Interview with Duo Philia, Part 1

This is the first of two parts to an interview with Duo Philia, a Montreal-based duo comprised of violinists Caroline Chéhadé and Ana Drobac. As the second half of our multi-installment series revolving around the work of violinist, composer, and Ovation Press editor Helmut Lipsky, these two parts will explore both the musical lives of Caroline and Ana and their involvement in collaborating with Mr. Lipsky and recording his music.

In the first part of the interview with Helmut Lipsky you got a glimpse of Caroline and Ana’s playing through several videos, including their performance of Fiesta! shown again here (immediately below). Enjoy this interview with two fantastic and creative musicians!
Colin Cronin, Creative Director

About Caroline Chéhadé: Hailed by La Presse as “a true violinist with a clear and complete technique and good sonority,” Ms. Chéhadé is a grand prize winner in numerous solo competitions, including the Prix d’Europe. She has appeared as a soloist with the Orchestre Métropolitain du Grand Montréal, I Musici de Montréal and the Timisoara Philharmonic Orchestra in Roumania. Ms. Chéhadé graduated with the Prix avec Grande Distinction from the Montreal Conservatory of Music and holds degrees from the Manhattan School of Music and Mannes College. She has studied with Anne Robert and Lucie Robert. She performed for three years on the Windsor-Weinstein Stradivari of 1717 on loan from the Canada Council for the Arts. Ms. Chéhadé is dedicated to the musical and personal development of young musicians, inspiring them to find their own special relationship to their instrument. For Chéhadé, music performance is an expression of the soul and an offering of beauty and truth.

About Ana Drobac: Ana Drobac is originally from Belgrade, where she was a member of Chamber Orchestra St. George Strings. She moved to Canada in 2003 to pursue Master’s and Doctorate degree at University of Montréal. Ms. Drobac, like Ms. Chéhadé, also studied violin under Anne Robert. She has performed with some of the premier orchestras and chamber groups including: YOA Orchestra of the Americas and members of the Amadeus String Quartet, Alban Berg Quartet, and many more. In 2010, Ms. Drobac was concertmaster of YOA Orchestra at a concert presented by Young Global Leaders of the World Economic Forum at Carnegie Hall under Carlos Miguel Prieto and Valery Gergiev. She has participated in numerous youth music education programs with the Peace Music Festival (Chicago) founded by YOA musician Deborah Wanderley dos Santos, NEOJIBÁ in Bahía Brazil, and Alfredo de Saint-Malo Festival de Música de Panamá, founded by YOA musician Isaac Casal. Ms. Drobac is currently a member of Orchestre Symphonique de Trois-Rivieres and Orchestre Symphonique de Laval, and she teaches students in an external program at Montreal Conservatory of Music.

Duo Philia Fiesta! Performance

String Visions: First, I’d like to talk to you both about your musical origins. Can you share some information about how you both got started in music?

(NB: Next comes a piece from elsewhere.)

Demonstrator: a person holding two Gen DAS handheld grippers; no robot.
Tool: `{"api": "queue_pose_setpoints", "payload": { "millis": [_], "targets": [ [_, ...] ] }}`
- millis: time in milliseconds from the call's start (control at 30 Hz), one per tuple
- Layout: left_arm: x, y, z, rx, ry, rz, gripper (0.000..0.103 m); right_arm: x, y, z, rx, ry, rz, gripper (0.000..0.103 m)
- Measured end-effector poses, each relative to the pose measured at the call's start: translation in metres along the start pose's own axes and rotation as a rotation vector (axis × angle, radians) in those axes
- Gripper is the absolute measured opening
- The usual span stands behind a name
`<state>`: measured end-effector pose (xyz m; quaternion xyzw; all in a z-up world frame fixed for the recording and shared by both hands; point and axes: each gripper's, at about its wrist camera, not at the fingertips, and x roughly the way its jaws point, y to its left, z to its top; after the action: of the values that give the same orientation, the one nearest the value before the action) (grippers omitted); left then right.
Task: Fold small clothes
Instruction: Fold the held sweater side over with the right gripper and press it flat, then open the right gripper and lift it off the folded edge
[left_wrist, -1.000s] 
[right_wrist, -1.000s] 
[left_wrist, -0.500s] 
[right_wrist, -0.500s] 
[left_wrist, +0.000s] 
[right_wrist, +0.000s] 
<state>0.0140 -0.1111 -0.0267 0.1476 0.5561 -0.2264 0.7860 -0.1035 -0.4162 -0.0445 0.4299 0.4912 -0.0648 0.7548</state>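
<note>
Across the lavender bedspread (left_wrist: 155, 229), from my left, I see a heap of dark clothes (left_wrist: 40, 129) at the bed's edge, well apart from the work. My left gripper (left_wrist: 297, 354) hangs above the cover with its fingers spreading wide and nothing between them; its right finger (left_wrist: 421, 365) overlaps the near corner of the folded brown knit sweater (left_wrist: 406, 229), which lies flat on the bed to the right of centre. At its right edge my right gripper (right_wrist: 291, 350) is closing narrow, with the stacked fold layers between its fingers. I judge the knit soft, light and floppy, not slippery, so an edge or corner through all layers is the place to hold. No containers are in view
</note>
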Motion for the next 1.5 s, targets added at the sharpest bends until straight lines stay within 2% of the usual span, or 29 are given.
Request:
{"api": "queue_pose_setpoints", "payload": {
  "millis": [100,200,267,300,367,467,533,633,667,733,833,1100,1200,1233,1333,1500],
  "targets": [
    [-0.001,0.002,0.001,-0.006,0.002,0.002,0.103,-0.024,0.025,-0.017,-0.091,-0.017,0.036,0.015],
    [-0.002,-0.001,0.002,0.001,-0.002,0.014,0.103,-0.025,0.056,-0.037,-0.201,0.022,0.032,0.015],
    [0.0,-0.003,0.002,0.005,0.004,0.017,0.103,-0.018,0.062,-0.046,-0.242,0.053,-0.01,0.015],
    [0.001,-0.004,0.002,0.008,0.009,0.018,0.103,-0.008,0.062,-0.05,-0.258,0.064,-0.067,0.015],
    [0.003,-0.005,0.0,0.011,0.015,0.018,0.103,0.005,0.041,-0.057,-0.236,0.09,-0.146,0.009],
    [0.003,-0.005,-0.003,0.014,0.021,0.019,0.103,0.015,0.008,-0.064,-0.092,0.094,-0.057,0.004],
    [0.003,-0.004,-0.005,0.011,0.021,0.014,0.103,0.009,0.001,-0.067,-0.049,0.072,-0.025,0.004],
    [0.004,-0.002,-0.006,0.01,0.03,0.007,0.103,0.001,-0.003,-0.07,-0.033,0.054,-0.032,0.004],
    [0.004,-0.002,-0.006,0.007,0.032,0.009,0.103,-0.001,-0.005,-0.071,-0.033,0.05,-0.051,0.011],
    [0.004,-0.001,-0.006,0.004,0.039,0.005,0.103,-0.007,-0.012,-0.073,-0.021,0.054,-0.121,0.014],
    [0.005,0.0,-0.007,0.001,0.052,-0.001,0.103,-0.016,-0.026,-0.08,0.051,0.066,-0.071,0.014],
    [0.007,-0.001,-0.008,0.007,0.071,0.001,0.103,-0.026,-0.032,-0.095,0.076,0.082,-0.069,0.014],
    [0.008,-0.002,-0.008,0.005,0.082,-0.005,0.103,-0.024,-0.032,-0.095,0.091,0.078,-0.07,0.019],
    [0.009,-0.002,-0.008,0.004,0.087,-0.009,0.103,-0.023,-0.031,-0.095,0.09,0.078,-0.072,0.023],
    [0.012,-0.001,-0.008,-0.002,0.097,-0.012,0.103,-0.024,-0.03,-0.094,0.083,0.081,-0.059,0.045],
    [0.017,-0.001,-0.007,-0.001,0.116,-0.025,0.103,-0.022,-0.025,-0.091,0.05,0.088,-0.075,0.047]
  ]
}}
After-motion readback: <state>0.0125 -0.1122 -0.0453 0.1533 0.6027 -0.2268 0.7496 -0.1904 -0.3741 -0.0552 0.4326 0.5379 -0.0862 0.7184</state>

Caroline Chéhadé: That’s the part of our lives which are different. She grew up in Belgrade and I grew up here in Montreal. For myself, music is a family thing. On my mom’s side there is a lot of music… just for fun… they all learn music as it’s part of the education. But for me it came before the education. My parents used to tell me stories that they would take me to concerts when I was only two years old, and I would listen to the whole thing without falling asleep. Music was always part of my interest, even before I can remember it.

Caroline Chéhadé

My mom learned the piano with all her siblings when she was growing up because there were a lot of kids, and it was cheaper so they couldn’t afford anything else. She always wanted to learn the violin – she picked it up when she was 20 and a medical student. She bought herself a violin and paid for her lessons. I came along 2 or 3 years later. I remember my mom’s violin being part of my life very early on. Eventually she would ask me if I wanted to play the violin, and it seemed natural to do so. I’ve never doubted or said “let me think about it.” It just happened and continues to happen so naturally.

So that’s how I came into music. Really really early.

String Visions: How old were you when you started?

Caroline Chéhadé: When I started I was almost five.

String Visions: I started about the same age, very early around 4 and a half.

Caroline Chéhadé: That’s a good age!

String Visions: That’s what they say. Did you study any other instruments?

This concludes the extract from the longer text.